Tonight was Jack's teacher conference at school. I have been worried about it because he's been reading & writing below grade level, he's one of the youngest in the class, and I had worked myself up to asking if he should repeat first grade (Jack does NOT want to do that but I don't want him to struggle). After the last conference I came out feeling like a complete failure and I was a bit irritated too, feeling like he wasn't getting what he should be getting at school. Since then, he has had a reading & writing helper (Mrs G) and has just come along great guns.
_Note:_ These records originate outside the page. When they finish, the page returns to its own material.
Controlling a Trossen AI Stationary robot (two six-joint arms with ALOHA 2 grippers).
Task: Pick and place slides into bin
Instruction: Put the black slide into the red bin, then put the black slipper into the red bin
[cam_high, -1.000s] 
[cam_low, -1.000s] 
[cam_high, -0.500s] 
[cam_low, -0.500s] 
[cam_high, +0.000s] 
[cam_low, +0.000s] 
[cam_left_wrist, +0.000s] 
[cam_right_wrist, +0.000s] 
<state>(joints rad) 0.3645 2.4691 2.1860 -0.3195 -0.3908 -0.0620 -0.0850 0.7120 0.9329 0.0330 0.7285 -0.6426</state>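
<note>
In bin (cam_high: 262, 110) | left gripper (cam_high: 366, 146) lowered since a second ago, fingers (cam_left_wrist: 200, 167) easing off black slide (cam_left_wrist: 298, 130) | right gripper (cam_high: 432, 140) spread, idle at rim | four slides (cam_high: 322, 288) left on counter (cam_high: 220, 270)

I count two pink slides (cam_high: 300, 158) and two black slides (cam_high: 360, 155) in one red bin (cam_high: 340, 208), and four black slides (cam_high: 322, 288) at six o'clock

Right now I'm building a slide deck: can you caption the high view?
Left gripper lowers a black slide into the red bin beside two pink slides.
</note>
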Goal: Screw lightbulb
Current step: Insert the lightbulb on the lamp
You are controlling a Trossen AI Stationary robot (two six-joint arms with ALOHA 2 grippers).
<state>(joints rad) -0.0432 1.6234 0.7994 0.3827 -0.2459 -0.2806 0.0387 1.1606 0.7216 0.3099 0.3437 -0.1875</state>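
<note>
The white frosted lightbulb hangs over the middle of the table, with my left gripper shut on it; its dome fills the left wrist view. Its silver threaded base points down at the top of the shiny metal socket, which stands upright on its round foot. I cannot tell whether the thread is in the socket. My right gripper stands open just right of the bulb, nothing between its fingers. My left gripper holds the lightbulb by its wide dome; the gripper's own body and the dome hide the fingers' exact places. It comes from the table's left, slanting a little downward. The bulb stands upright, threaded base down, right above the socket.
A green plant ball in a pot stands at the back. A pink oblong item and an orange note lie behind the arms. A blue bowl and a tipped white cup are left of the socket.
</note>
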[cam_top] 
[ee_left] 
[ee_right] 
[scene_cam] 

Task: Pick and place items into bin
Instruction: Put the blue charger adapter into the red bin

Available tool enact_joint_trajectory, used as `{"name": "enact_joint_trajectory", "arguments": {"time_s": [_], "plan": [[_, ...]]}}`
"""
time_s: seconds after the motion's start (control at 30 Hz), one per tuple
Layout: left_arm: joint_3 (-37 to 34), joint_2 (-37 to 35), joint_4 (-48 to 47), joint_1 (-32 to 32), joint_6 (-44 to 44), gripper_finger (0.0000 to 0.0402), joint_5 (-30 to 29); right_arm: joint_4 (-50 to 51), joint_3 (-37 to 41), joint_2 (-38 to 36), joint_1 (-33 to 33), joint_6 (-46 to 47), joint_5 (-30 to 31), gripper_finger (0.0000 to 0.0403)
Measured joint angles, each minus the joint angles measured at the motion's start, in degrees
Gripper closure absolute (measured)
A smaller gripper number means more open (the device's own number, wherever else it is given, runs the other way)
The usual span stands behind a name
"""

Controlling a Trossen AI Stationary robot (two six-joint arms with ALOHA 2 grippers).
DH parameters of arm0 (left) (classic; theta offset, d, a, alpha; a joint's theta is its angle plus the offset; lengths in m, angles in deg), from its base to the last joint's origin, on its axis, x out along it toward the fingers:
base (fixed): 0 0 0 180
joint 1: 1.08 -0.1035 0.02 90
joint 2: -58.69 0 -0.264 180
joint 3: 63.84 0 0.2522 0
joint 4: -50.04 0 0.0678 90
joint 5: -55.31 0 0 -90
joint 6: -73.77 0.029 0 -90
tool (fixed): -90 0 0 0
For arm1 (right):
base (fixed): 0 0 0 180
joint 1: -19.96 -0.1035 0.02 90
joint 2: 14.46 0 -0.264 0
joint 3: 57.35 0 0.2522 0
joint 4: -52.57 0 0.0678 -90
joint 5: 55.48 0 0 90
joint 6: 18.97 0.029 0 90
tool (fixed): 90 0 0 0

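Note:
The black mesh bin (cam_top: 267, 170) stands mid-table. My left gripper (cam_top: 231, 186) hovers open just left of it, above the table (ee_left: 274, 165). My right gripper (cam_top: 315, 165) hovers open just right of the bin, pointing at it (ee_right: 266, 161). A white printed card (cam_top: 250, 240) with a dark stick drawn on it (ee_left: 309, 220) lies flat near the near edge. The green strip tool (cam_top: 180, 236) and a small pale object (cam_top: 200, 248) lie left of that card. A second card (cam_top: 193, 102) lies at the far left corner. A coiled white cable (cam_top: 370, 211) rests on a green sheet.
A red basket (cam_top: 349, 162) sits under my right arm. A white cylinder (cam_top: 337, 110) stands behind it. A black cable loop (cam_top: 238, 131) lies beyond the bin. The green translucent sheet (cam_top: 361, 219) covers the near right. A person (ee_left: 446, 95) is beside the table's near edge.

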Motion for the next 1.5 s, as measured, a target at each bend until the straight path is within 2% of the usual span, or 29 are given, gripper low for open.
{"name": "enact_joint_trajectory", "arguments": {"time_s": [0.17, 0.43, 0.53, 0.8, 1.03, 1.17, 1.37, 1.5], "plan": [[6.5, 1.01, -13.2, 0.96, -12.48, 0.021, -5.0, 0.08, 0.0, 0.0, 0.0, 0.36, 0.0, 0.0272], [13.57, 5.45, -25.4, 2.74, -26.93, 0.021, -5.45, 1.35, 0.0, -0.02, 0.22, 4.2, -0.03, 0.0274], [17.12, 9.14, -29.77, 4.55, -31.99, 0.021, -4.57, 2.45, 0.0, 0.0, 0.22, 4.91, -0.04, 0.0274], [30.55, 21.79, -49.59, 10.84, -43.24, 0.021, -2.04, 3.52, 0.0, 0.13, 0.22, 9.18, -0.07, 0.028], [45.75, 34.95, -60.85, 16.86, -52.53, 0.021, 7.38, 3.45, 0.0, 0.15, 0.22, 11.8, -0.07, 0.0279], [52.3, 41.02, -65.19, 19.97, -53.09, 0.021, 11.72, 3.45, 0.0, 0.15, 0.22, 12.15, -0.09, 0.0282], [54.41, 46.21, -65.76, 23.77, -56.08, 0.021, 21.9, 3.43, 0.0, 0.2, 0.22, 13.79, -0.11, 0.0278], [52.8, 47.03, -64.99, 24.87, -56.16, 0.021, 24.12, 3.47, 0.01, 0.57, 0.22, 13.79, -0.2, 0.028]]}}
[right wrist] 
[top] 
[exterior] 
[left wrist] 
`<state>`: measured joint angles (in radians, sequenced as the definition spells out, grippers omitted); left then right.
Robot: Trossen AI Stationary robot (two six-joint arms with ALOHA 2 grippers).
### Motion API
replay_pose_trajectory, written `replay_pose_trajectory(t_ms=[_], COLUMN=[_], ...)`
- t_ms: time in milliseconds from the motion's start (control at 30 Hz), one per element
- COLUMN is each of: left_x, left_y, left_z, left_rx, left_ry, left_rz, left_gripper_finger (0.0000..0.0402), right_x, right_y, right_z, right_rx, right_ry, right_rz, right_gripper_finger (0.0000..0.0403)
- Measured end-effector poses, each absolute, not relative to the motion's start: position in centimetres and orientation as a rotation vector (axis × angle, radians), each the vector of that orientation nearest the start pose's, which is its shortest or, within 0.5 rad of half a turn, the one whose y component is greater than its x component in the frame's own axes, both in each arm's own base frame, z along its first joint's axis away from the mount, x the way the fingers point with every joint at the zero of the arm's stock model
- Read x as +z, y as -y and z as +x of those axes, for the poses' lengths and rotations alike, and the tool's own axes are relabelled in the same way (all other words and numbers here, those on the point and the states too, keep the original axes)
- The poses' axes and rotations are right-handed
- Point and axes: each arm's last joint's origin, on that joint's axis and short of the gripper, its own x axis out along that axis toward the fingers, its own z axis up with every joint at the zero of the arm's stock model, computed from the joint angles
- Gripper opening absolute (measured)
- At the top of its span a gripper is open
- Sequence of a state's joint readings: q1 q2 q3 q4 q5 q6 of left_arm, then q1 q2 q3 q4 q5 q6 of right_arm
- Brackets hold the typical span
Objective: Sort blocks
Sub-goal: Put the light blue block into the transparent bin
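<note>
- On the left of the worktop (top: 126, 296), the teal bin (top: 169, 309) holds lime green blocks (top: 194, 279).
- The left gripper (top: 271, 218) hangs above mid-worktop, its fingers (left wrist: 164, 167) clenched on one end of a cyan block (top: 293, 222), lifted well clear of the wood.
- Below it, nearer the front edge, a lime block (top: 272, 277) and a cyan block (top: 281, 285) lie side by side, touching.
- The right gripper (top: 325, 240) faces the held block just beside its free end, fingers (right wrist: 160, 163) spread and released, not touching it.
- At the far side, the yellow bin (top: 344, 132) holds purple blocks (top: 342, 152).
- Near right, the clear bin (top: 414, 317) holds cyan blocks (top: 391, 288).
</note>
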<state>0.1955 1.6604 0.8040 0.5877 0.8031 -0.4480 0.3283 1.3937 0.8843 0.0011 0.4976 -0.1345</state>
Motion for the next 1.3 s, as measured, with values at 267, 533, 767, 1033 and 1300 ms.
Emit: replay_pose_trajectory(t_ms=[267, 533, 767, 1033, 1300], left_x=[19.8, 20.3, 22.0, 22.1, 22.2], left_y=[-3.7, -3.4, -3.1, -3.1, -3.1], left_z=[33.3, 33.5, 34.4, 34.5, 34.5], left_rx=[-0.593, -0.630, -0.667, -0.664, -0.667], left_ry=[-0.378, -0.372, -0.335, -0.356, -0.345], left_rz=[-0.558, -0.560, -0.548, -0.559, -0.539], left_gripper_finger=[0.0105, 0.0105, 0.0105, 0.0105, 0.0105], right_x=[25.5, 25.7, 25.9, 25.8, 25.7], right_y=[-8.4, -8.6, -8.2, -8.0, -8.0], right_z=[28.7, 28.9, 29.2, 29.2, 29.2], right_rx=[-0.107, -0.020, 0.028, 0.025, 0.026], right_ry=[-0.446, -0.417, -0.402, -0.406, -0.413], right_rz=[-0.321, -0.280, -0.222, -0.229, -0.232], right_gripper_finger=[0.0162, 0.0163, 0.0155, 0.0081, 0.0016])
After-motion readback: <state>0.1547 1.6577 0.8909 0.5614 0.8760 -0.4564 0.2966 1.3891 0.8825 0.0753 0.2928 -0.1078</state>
So tonight his teacher said he's reading at grade level, doing fantastic at maths (bloody hell, he doesn't get that from me) and he is just doing great all-round. She said he absolutely can and should progress to second grade and looked shocked that I had even suggested that he repeat first. Then she told me and Craig that we had done a wonderful job of raising a nice kid and I had to fight back a big lump in my throat. I know my quivering chin gave me away though. On the way out I saw Mrs G and told her how much we appreciated her and how wonderful she is. She really did make all the difference to our lad's reading and writing. I wish the people that make decisions about teacher's salaries could meet people like her. It makes me so mad that teachers are not appreciated more in this country.
But anyway, what a great night. Our lad Jack is doing ok and I can sit back tonight and think that maybe I'm not such a bad parent. That should last until the morning at least, when I'll want to throttle them both again.